September 8, 2014 — That still-true ancient line, penned by Tamil poet Avvaiyar some two thousand years ago, reminds us all that while it is worth paying attention to what we see, it is often critical not to be seduced by our convictions about what it means. And so it is that recent reports from the Portland waterfront of bountiful cod can neither be ignored nor fully credited.
They are what they are: observations. While a lot of cod have apparently been landed in Portland compared with recent years—and when was the last time anyone heard good news from the Portland Fish Exchange?–and while everyone hopes for good news about cod and a future for cod fishermen in New England, a couple of hundred thousand pounds of landed cod hardly leads to the conclusion that the recent scientific stock assessment update is wrong in indicating that Gulf of Maine cod populations are in extremis.
This situation brings to mind the experience several years ago when fishermen from Gloucester were reporting that they had never seen so many inshore cod while the scientists concluded that cod prospects were terrible and getting worse. As it turned out then, they both were right in their own ways. An unusual and concentrated burst of the sand lance populations off Cape Ann had attracted cod from far and wide, but those high catch rates were not representative in any sense of a recovery of cod in the region.

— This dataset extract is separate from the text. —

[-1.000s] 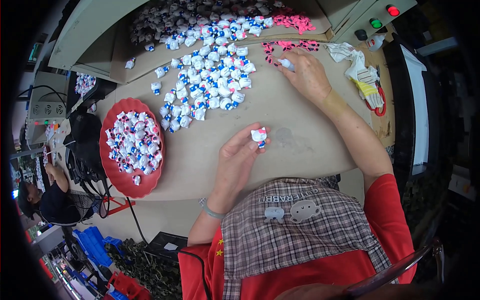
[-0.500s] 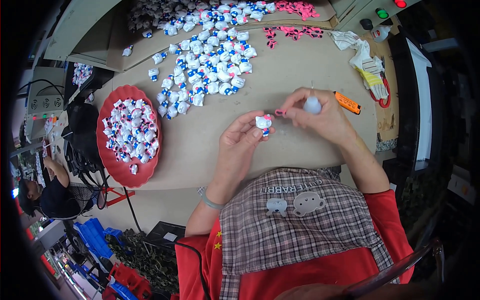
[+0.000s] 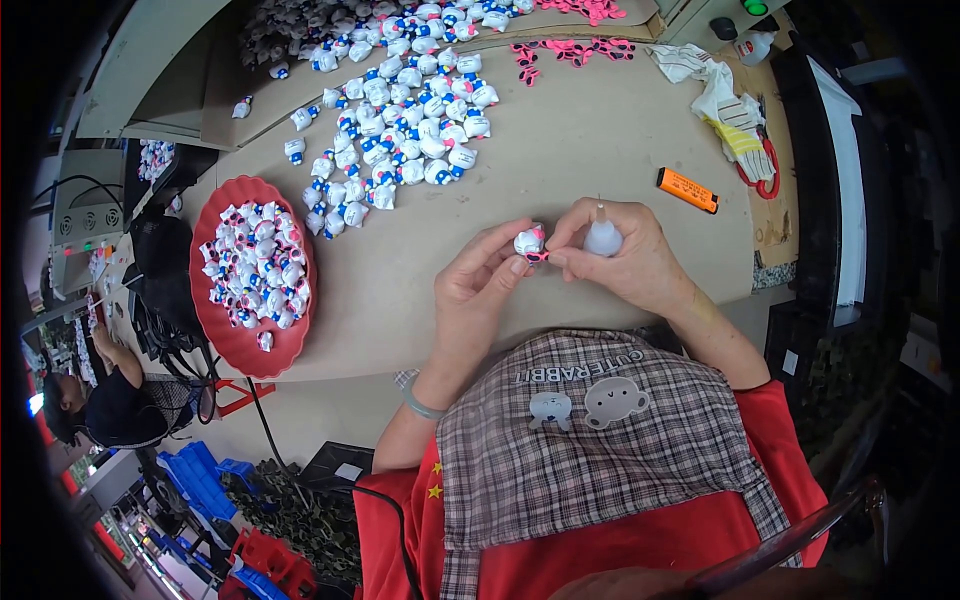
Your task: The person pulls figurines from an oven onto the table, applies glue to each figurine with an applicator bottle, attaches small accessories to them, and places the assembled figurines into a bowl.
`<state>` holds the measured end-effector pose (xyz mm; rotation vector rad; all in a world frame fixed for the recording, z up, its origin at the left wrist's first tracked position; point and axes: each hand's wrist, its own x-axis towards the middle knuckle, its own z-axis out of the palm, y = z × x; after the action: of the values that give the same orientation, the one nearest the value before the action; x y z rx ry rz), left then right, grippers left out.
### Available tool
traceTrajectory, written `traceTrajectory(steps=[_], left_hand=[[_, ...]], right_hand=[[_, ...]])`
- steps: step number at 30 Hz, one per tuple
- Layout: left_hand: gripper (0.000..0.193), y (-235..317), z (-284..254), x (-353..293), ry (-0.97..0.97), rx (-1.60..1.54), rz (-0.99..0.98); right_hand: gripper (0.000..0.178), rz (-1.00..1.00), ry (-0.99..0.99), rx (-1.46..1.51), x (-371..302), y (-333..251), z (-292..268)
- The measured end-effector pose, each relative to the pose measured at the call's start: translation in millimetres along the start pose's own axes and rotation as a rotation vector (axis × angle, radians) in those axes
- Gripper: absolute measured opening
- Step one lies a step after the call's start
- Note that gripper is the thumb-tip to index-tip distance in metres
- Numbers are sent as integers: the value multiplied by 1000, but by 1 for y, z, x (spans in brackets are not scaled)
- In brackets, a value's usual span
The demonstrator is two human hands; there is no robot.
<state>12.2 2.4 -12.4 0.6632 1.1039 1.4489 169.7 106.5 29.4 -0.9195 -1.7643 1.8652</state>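
My left hand (image 3: 478,285) pinches a small white cat figurine (image 3: 529,240) with a pink bow between thumb and fingertips. Close on its right, my right hand (image 3: 640,250) holds a tiny pink-and-dark glasses-shaped piece (image 3: 538,257) at thumb and fingertip, against the figurine's front. Tucked in that same hand is a translucent squeeze bottle (image 3: 603,239), its thin needle tip pointing away from me. Whether the pink piece is stuck on or merely touching, I cannot tell.
Many similar figurines (image 3: 410,120) lie piled at the back left. A red scalloped tray (image 3: 255,362) at left holds more. Loose pink pieces (image 3: 580,50) are at the back. An orange lighter-shaped item (image 3: 687,190), work gloves (image 3: 735,130) and red-handled scissors (image 3: 767,172) lie right. A co-worker (image 3: 110,390) sits far left.
My right hand has moved left, bringing the pink piece from beside the figurine up against its front. The squeeze bottle came along in the same hand. The whole view has shifted slightly.
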Motion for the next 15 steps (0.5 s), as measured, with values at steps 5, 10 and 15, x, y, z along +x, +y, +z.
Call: traceTrajectory(steps=[5, 10, 15], left_hand=[[34, 0, 2, 0, -13, 48, 52], [31, 5, 2, 0, -46, 118, 57], [30, 4, 2, 1, -54, 209, 109]], right_hand=[[6, 28, 5, 0, 0, 1, 0], [7, 77, 6, 45, 0, 4, 1], [8, 25, 69, -158, -1, 5, 4]])
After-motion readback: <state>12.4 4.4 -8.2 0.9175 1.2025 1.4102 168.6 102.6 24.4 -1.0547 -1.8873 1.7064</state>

That was the year when almost 50 percent of all the landed Gulf of Maine cod were caught within just a 100-square-mile hot spot off Gloucester. The abundance of cod that Gloucester fishermen were seeing did not reflect the larger condition of the stock. Even then, old timers at the St. Pete’s Club in downtown Gloucester were no doubt snorting that these “young guys” had never seen the abundance of cod that Gloucester boats once fished in earlier times.
Is the science about Gulf of Maine cod wrong? Probably, if one is talking about any kind of precision. Population models are now being asked to look into biological territory that the people who build these models have never seen before. But based on the best scientific judgment, there have never been as few cod in the Gulf of Maine as today. Never. The uncertainties introduced by that fact alone dwarf the conventional uncertainties inherent in population modeling and suggest that prospects are worse than already imagined.